I can go on and on about the characters. There’s a dragon that makes Fone Bone look like he’s crazy on purpose, there’s Fone Bone’s brothers who are a good duo and have the most character development, there’s Grandma Rose who’s literally a cow racer that kicks ass and is actually a queen, etc. Thus, I think the characters deserve 2 full points.
Point 3: Setting
The world established within the world of Bone is a little all over the place. You cannot tell where anything really is. Bones lived in Boneville and no one seems to know what that is except for the Bone brothers and the so-called “villagers”. It’s apparently a mountain and a desert away from the village Thorn lives in. It is a medieval setting... somewhat. Currency works on a barter system, there is/was a royal family, and there are no technological advancements that I can make out. Magic is a thing, but it’s not prominent; it only works with the bad guy and the royal family. Dragons exist but are semi-extinct. No one actually knows they exist except the Bones and Grandma Rose. There is a lot of traveling in the stories, but you’d need a good map to be able to tell.

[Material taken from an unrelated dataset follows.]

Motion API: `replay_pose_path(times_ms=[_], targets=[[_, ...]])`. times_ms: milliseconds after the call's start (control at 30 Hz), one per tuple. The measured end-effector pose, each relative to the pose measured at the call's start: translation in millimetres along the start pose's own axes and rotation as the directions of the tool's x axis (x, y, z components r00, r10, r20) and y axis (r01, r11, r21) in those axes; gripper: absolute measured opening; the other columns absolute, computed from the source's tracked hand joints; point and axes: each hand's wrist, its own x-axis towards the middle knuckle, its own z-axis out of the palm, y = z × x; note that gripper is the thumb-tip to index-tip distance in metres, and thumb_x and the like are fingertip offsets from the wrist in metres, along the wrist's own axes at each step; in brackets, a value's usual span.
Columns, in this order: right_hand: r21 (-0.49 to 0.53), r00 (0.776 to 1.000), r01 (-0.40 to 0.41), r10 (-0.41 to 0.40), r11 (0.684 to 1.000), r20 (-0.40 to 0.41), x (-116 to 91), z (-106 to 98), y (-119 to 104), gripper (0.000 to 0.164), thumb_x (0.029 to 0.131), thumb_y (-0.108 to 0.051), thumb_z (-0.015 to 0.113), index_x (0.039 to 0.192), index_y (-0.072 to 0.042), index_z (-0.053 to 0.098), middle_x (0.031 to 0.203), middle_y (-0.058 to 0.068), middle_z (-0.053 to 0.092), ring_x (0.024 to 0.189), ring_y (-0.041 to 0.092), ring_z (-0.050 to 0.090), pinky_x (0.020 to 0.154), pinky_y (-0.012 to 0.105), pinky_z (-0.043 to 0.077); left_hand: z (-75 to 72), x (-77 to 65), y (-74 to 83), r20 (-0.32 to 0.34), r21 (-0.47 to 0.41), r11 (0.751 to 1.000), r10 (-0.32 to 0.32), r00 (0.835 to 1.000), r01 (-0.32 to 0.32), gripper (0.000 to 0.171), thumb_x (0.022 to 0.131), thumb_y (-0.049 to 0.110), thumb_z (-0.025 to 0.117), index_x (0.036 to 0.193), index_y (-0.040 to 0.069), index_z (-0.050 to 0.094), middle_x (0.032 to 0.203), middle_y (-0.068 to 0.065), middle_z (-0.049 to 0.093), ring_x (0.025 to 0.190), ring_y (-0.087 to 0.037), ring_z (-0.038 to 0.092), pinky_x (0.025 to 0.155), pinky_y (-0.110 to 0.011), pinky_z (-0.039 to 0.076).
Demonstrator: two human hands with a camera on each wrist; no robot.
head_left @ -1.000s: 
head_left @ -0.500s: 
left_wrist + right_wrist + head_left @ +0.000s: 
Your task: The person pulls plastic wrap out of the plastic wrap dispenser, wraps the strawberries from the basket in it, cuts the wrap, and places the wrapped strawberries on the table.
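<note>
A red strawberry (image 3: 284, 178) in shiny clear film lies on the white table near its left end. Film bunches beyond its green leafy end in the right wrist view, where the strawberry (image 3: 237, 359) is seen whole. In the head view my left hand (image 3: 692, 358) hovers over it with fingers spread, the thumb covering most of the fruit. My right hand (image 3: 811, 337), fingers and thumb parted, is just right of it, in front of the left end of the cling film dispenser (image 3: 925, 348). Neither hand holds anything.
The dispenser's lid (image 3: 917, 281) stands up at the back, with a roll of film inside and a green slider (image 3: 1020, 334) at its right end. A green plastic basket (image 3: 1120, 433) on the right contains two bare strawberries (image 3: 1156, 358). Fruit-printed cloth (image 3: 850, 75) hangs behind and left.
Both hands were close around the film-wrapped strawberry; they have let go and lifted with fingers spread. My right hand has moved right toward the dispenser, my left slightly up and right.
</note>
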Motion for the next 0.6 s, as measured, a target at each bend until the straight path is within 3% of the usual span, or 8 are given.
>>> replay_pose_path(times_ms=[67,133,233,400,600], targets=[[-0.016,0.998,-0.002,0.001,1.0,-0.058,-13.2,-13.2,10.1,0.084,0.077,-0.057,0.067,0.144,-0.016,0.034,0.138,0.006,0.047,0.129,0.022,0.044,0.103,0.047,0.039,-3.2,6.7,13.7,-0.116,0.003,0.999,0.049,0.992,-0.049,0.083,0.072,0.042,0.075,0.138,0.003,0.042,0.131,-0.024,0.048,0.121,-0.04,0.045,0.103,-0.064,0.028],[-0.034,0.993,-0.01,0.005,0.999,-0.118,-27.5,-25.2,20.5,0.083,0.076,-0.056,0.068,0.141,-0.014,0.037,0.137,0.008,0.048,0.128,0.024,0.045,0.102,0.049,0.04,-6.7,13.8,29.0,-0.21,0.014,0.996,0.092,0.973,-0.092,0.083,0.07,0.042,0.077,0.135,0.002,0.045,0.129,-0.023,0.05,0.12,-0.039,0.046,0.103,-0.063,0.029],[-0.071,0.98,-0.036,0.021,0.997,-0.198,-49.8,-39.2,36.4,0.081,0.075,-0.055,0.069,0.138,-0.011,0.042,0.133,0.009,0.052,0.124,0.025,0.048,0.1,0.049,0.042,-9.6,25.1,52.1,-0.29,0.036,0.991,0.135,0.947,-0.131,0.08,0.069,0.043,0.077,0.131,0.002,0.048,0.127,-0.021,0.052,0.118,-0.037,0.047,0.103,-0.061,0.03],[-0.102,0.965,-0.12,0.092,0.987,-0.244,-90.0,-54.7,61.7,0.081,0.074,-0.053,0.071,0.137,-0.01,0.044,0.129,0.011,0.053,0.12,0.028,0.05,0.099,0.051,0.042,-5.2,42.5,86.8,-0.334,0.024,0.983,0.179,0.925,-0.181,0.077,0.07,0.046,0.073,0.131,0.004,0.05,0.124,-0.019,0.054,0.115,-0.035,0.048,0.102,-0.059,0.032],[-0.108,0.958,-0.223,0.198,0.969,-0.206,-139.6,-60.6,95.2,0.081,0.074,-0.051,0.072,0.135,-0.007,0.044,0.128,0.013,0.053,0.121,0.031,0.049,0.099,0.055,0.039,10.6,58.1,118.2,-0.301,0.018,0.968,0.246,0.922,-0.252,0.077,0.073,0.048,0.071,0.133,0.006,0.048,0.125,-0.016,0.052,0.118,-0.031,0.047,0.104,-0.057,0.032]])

As the setting isn’t a good selling point for this story, it gets no points.
Point 4: Misc.
The author said, in his forward, that the comics were released by chapters at first and then were compiled into volumes. Most readers did not know they were a full story with plot and reoccurring characters until the volumes came out. This is a good thing because it means that the story can stand on its own in separate chunks without confusing the reader. I myself picked up the second volume of the series, which starts with Fone Bone already with Thorn away from his brothers, at a school library and I had no problem understanding what was going on aside from knowing characters from the moment they are mentioned.Â
The art style is very simple but quite beautiful. The Bones just look like little deformed skeleton people (side note: when Undertale came out, I didn’t know where Sans and Papyrus came from, so I thought they were OCs from the Bones or something). Thorn and the other humans were incredibly drawn. The main villain, who works with bugs, was masterfully drawn with all the tiny bugs surrounding them. The scenery was also crafted nicely, despite the setting not being set correctly.
I would give it 2 full points for the above things.
It has its moments of dark tones, with death and necromancy at work, but it also has a nice balance of humor and adventure. It does not need to kill off characters, include rape or violence, and introduce great tragedy to be a great and realistic fantasy story. There is love and drama; there is death and sadness; there are dragons and rat creatures that love quiche. It still manages to be a very good fantasy story.